What evidence can you share that demonstrates the impact of the engagement?
The measurement of success was really the measurement of success for the entire team. Coherent Solutions was working with our on-site team, acting as a single unit. We never had anything separate that we were tracking.
We discussed any issues in the latter part of the engagement, and they were keeping track of anything they identified on our side. We had some valuable discussions, but I don’t have any real KPIs to share.
How did Coherent Solutions perform from a project management standpoint?
The resources provided to us were really invested in the project and had a lot of passion. It wasn’t just a matter of us making decisions and having them do the implementation—they shared a lot of suggestions and opinions, and it felt like they were really interested in the success of our project, team, and company.
If they weren’t going to make our deadline for whatever reason, they always let us know in time. Not everything made it in time, but I wouldn’t say that any of that was really their fault. There were some specifications that we didn’t get from the business side in time or we didn’t make data available. They worked with us to ensure the project made it on time.
What did you find most impressive about them?
I’d say it’s the quality of their people. They hired people who already came with a lot of knowledge, but they were also very good at picking up new stuff, doing proofs-of-concept and research into new tools and techniques. I felt they were actually getting trained regularly on new technology and ways of doing it. They were detailed from a design perspective. We had high levels of discussion, and they were very engaged. We felt they were very interested in the success of whatever we took on, and they worked very hard.
With them being in Belarus and us being in the US, it was important to look over how many hours they were putting in and making sure they were talking to the client, but it didn’t feel like they were beholden to the schedule. We contracted them for forty hours per week per each resource, but they didn’t limit themselves to exactly forty hours; they did whatever was necessary to get the project done and delivered on time.

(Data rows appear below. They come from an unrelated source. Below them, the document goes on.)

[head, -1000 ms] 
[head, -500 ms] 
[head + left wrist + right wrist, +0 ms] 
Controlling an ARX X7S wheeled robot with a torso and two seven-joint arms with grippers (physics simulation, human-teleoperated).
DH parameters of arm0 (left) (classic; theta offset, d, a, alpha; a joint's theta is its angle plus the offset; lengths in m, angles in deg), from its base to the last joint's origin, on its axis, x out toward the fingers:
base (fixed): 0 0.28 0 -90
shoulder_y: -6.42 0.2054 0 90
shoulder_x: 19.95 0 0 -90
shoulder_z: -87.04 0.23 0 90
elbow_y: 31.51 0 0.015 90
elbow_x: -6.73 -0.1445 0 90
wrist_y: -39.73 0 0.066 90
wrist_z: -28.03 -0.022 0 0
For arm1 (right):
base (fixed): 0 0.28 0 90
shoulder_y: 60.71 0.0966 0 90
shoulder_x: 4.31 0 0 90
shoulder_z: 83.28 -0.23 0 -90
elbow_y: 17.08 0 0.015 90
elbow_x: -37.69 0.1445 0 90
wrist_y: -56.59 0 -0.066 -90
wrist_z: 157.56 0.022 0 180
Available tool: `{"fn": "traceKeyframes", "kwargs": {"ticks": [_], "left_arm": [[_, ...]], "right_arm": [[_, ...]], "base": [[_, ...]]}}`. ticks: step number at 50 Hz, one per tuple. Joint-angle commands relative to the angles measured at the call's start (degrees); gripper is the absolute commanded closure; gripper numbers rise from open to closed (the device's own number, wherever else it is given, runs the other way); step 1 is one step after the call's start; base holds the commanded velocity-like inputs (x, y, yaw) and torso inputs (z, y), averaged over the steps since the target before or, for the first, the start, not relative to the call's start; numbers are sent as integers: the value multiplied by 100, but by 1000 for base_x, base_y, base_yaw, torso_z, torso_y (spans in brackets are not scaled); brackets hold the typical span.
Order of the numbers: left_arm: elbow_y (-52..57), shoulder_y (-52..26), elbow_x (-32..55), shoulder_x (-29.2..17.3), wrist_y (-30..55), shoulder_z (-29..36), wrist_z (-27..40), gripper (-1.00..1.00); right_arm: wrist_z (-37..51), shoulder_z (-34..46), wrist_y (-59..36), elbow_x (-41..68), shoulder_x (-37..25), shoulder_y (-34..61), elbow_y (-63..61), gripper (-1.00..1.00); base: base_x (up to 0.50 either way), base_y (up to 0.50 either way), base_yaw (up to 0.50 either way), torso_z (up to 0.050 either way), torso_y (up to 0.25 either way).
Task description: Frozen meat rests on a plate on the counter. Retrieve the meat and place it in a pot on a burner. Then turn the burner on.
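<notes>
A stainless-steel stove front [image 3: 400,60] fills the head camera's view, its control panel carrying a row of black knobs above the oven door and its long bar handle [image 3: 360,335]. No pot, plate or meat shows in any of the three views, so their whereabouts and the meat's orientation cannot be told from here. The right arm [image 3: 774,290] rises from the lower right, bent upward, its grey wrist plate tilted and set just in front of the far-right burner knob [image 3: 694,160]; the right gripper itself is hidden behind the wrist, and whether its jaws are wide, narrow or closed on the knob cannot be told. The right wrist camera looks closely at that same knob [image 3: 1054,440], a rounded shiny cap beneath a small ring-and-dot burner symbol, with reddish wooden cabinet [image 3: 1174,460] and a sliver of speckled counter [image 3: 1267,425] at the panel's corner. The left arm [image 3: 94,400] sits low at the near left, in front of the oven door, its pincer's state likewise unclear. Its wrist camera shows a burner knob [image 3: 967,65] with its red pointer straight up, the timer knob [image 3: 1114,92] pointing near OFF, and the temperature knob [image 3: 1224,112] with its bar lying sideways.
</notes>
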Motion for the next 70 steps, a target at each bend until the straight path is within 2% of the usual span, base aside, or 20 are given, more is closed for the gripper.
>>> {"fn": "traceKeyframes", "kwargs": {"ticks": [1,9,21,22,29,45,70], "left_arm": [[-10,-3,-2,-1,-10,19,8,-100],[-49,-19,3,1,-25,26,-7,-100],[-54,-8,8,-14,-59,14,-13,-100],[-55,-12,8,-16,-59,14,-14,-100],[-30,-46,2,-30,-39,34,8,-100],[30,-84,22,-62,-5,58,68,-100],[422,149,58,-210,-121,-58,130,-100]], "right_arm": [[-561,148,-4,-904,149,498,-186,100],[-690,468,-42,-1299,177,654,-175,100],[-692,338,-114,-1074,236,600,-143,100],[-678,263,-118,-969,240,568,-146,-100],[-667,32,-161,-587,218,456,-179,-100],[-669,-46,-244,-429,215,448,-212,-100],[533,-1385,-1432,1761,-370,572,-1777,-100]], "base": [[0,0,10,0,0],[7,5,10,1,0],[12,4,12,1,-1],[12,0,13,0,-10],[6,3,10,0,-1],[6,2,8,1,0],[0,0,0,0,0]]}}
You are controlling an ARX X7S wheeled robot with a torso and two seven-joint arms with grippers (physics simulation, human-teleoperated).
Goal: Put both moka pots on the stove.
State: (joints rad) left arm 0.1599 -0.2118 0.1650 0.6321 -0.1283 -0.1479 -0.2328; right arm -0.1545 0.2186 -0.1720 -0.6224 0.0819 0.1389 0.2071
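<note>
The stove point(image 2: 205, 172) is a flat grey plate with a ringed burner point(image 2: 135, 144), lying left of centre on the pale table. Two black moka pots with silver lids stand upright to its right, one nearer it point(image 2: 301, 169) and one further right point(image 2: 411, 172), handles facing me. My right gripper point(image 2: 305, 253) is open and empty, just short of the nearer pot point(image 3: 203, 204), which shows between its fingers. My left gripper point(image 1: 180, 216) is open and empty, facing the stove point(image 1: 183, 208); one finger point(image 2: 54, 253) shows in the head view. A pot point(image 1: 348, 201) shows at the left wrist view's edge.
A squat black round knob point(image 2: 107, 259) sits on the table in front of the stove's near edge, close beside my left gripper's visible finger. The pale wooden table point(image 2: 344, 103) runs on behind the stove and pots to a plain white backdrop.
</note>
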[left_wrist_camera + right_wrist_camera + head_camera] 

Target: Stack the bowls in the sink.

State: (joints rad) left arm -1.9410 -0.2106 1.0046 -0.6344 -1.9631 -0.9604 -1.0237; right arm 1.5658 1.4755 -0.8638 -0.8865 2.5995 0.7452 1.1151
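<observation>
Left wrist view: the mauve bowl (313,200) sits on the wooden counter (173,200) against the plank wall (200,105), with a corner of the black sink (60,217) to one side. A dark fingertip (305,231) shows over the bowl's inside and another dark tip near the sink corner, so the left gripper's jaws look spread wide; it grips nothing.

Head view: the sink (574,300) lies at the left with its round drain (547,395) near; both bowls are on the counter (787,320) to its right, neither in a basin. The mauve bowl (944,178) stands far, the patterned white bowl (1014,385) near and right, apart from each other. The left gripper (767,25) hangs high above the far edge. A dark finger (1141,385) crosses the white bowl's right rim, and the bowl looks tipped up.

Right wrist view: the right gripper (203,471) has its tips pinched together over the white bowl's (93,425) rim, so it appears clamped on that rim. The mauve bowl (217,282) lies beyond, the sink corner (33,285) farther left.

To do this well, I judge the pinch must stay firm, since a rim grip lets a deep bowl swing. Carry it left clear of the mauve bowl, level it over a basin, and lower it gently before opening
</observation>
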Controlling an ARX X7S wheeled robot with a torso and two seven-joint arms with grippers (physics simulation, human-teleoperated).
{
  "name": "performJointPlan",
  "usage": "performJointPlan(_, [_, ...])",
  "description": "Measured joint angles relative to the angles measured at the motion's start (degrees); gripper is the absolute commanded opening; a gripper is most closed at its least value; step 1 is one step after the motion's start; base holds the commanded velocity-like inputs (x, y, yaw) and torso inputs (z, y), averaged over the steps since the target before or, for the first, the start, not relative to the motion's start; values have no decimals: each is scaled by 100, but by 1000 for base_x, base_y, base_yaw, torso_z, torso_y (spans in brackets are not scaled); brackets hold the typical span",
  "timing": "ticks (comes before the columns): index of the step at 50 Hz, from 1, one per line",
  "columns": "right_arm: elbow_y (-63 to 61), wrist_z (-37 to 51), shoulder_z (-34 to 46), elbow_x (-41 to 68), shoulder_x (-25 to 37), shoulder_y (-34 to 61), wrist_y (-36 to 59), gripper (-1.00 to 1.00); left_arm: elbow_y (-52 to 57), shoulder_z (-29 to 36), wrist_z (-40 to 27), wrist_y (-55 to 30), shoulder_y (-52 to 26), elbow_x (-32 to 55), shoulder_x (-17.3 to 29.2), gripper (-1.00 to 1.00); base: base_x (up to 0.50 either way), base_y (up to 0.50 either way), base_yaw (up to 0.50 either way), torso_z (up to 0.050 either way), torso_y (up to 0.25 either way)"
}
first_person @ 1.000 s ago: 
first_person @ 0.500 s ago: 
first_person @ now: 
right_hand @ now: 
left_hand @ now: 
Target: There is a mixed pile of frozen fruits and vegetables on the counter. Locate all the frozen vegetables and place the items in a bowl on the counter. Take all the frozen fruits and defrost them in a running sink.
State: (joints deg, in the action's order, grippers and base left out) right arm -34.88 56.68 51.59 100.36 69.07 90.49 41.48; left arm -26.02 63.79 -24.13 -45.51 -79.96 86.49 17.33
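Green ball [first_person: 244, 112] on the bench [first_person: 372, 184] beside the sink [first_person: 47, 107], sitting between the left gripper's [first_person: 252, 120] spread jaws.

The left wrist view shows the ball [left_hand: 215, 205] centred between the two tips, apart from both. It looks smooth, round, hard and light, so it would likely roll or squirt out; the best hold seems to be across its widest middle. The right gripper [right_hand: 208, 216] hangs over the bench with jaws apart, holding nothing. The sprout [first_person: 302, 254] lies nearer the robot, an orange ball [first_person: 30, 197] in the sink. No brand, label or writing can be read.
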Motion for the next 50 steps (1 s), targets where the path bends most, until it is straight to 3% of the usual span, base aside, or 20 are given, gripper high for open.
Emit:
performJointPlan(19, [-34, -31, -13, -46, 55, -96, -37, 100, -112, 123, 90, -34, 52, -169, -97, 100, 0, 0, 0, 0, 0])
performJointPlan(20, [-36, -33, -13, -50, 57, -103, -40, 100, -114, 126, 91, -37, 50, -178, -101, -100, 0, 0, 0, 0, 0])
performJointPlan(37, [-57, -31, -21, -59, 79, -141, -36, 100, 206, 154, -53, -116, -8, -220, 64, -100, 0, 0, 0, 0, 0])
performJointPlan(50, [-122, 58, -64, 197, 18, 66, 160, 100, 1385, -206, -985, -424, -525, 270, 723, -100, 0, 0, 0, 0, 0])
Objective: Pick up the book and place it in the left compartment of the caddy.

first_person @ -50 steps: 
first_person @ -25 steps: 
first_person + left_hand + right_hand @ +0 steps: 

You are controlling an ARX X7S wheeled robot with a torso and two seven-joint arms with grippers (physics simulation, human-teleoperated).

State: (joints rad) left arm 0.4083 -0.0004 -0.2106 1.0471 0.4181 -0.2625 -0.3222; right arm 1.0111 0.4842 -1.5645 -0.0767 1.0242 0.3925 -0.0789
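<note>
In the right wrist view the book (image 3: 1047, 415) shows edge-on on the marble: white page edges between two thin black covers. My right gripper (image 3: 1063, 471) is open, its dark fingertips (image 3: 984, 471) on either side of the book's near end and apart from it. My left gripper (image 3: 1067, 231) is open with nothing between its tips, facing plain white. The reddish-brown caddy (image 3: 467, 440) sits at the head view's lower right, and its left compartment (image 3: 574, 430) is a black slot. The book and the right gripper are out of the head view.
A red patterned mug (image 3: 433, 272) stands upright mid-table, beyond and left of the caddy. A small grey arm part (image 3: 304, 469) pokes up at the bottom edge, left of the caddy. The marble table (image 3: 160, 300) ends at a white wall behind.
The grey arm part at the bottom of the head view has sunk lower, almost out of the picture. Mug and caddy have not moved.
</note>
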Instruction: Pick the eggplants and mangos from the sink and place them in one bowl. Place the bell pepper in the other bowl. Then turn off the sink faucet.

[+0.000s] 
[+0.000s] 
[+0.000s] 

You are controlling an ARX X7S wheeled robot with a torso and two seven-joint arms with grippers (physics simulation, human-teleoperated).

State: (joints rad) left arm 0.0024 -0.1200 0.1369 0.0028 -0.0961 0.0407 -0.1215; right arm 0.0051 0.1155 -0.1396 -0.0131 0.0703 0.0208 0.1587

Are there any areas they could improve?
I don’t know if this is necessarily just them; it’s probably true for any offshore contracting in general. We started off with two people—one developer and one QA/BA—and, once we added three more resources and they were big enough to become their own team, it became a bit harder to make sure everyone was synced up between our side and theirs.
There was a lot of time overlap as well, and we made sure to accommodate for that, whether it was a call, a live meeting, an email, or a chat. They started work before us, and we weren’t always available to answer their questions and make some decisions.
Instead of being a blockage, they took the initiative wherever possible. However, making sure that all the decisions and information were communicated, to make sure both sides were in sync was challenging to a degree. We could’ve done better at this as well, and we’ve had a lot of discussions around efforts to make it better.
They were the contractors and we the customer, and they had a bit of a setback. It was my fault as well since I’d never worked with contractors before. The more I got them engaged and the more they understood what I was looking for, the more the quality improved, as did the pace.
Do you have any advice for future clients of theirs?
It’s important to have clear and effective communication both ways. We had better outputs from them when we had them engaged from the start as much as possible and made sure they were well-informed, from requirements gathering to business use cases. We expected the same from them for the things they were working on, not just giving them a module to build and getting the result back three weeks later.
We wanted to know what kind of decisions they were making to solve the problem, and we didn’t micromanage them, but rather took a genuine interest in how they solved problems for us. That way, when our on-site team takes over the module or parts of it, we wouldn’t be totally lost in the transition period and have to learn everything from scratch.